■ Work to be completed
Write the lines below out exactly, dropping each picture.
[Opening Data block section]
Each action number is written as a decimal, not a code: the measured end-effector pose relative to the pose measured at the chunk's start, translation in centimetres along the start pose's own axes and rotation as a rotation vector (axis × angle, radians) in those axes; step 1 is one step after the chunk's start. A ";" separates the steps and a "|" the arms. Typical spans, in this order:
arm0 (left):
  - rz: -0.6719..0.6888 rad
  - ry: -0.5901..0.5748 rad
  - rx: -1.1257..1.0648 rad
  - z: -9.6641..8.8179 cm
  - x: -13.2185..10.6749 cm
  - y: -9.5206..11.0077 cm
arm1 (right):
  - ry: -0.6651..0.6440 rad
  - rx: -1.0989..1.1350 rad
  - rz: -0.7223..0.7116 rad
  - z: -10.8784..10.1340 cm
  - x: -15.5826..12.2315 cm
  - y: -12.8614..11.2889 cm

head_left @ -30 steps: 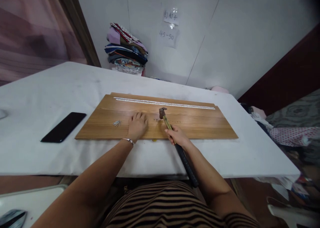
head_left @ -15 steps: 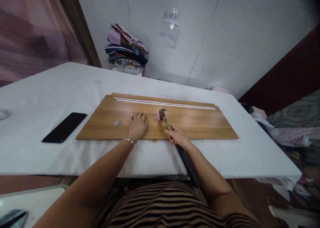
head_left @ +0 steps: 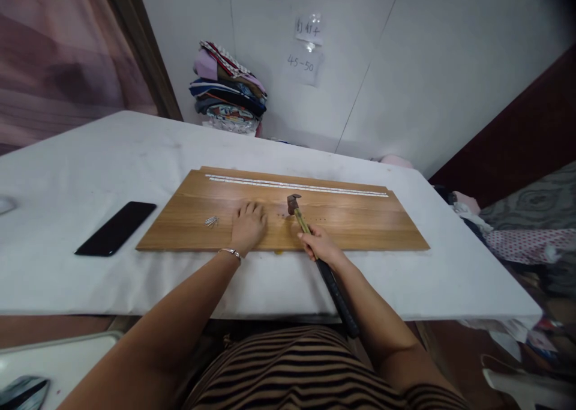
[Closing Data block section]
■ Expected answer
Each action number is written as a decimal, not a code: the measured end-effector pose relative to the pose measured at the chunk's start, translation in centimetres along the start pose's own axes and rotation as a rotation vector (axis × angle, radians) in those axes; step 1 is one step after the chunk's start. A ";" separates the steps and a "|" the arms. Typical spans, in this order:
arm0 (left):
  - rz: -0.6719..0.6888 rad
  - ry: -0.5901..0.5748 rad
  - rx: -1.1257..1.0648 rad
  - z: -9.6641..8.8179 cm
  - x: -13.2185..10.6749 cm
  - y: -9.5206..11.0077 cm
arm1 (right):
  - ry: -0.6651..0.6440 rad
  - rx: -1.0989..1.1350 rad
  - rz: -0.7223..0.7116 rad
  - z: -10.8784..10.1340 cm
  - x: -15.5826..12.2315 cm
  - y: -12.8614..11.2889 cm

head_left @ -30 steps: 
head_left @ -15 steps: 
head_left @ +0 steps: 

The answer was written out completely.